_Problem details_
Please return the listing below exactly, without any of its pictures.

_Material provided_
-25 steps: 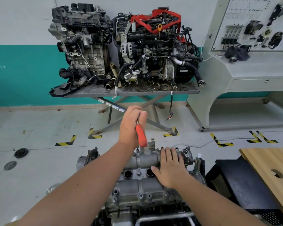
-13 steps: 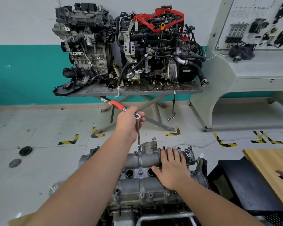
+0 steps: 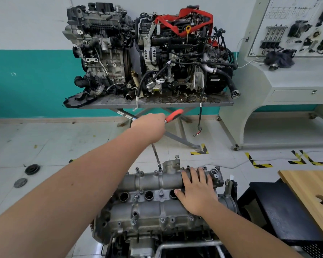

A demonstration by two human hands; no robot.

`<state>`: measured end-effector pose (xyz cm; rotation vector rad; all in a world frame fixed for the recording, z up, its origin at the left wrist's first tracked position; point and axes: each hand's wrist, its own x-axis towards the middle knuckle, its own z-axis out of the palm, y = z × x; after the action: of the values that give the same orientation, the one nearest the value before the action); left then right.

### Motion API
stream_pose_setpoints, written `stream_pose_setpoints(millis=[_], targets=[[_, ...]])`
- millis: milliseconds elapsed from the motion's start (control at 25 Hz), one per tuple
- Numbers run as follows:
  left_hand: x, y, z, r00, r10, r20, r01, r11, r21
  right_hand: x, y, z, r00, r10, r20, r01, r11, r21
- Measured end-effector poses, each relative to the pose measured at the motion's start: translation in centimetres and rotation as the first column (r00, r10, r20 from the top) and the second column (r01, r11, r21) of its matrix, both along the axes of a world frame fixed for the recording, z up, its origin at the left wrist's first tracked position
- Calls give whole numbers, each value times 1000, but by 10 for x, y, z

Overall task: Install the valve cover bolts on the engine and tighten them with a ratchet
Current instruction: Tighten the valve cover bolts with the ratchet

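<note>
The grey valve cover (image 3: pixel 153 207) of the engine stands low in the middle of the head view. My left hand (image 3: pixel 151 127) grips the head of a ratchet whose orange handle (image 3: pixel 174 115) points up and to the right. A thin extension bar (image 3: pixel 155 155) runs down from that hand to a bolt (image 3: pixel 159 168) on the cover's far edge. My right hand (image 3: pixel 196 192) lies flat, fingers spread, on the right part of the cover. Several bolts sit along the cover's edges.
Two engines (image 3: pixel 151 51) sit on a metal table (image 3: pixel 157 104) against the far wall. A grey display bench (image 3: pixel 280 86) stands at the right. A wooden board (image 3: pixel 313 196) and a black crate (image 3: pixel 280 211) are at the near right. Two round black parts (image 3: pixel 32 169) lie on the floor.
My left hand has spun the ratchet around the extension: its orange handle hung downward, then pointed far left, and now points right. My right hand has stayed on the cover.
</note>
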<state>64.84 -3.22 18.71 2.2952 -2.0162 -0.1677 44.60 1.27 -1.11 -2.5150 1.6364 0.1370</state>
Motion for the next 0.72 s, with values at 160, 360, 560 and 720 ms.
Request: stream_pose_setpoints(millis=[160,360,560,720], targets=[[-4,7,-27,974,-99,203,157,943,-294,-1,1,-1,1000,14,19,-13,1000,-19],[-3,14,-59,962,-267,57,216,615,-758,-1,0,-4,1000,3,23,-2,999,-39],[-19,26,-78,687,-403,-604,-238,660,-712,0,-2,-5,1000,1,19,0,999,-49],[-38,23,-71,258,-335,-906,-532,734,-423,-1,-1,-6,1000,-7,29,9,998,-61]])
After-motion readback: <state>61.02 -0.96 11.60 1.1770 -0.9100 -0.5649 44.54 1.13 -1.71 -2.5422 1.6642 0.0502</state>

_Reply_
-25 steps: 
-13 steps: 
+0 steps: 

A demonstration by two human hands; no robot.

`<state>`: measured end-effector pose (xyz cm; rotation vector rad; all in a world frame fixed for the recording, z up, its origin at the left wrist's first tracked position; point and axes: each hand's wrist, its own x-axis towards the middle knuckle, its own z-axis out of the palm, y = z × x; after the action: of the values that give the same orientation, the one nearest the value before the action); left then right.

### Motion API
stream_pose_setpoints, written `stream_pose_setpoints(millis=[_], targets=[[_, ...]])`
- millis: milliseconds elapsed from the motion's start (control at 25 Hz), one per tuple
- Numbers run as follows:
  left_hand: x, y, z, r00, r10, r20, r01, r11, r21
  right_hand: x, y, z, r00, r10, r20, r01, r11, r21
- Measured end-effector poses, each relative to the pose measured at the motion's start: translation in centimetres and rotation as the first column (r00, r10, r20 from the top) and the second column (r01, r11, r21) of its matrix, both along the axes of a world frame fixed for the recording, z up, its origin at the left wrist's first tracked position
- Calls give whole numbers, each value times 1000, but by 10 for x, y, z

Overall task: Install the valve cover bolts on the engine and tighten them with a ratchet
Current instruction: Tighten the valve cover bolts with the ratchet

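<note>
The grey valve cover (image 3: pixel 153 207) of the engine stands low in the middle of the head view. My left hand (image 3: pixel 151 127) grips the head of a ratchet whose orange handle (image 3: pixel 174 115) points up and to the right. A thin extension bar (image 3: pixel 155 155) runs down from that hand to a bolt (image 3: pixel 159 168) on the cover's far edge. My right hand (image 3: pixel 196 192) lies flat, fingers spread, on the right part of the cover. Several bolts sit along the cover's edges.
Two engines (image 3: pixel 151 51) sit on a metal table (image 3: pixel 157 104) against the far wall. A grey display bench (image 3: pixel 280 86) stands at the right. A wooden board (image 3: pixel 313 196) and a black crate (image 3: pixel 280 211) are at the near right. Two round black parts (image 3: pixel 32 169) lie on the floor.
My left hand has spun the ratchet around the extension: its orange handle hung downward, then pointed far left, and now points right. My right hand has stayed on the cover.
</note>
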<state>64.84 -3.22 18.71 2.2952 -2.0162 -0.1677 44.60 1.27 -1.11 -2.5150 1.6364 0.1370</state>
Motion for the next 0.72 s, with values at 160, 360, 560 and 720 ms.
Request: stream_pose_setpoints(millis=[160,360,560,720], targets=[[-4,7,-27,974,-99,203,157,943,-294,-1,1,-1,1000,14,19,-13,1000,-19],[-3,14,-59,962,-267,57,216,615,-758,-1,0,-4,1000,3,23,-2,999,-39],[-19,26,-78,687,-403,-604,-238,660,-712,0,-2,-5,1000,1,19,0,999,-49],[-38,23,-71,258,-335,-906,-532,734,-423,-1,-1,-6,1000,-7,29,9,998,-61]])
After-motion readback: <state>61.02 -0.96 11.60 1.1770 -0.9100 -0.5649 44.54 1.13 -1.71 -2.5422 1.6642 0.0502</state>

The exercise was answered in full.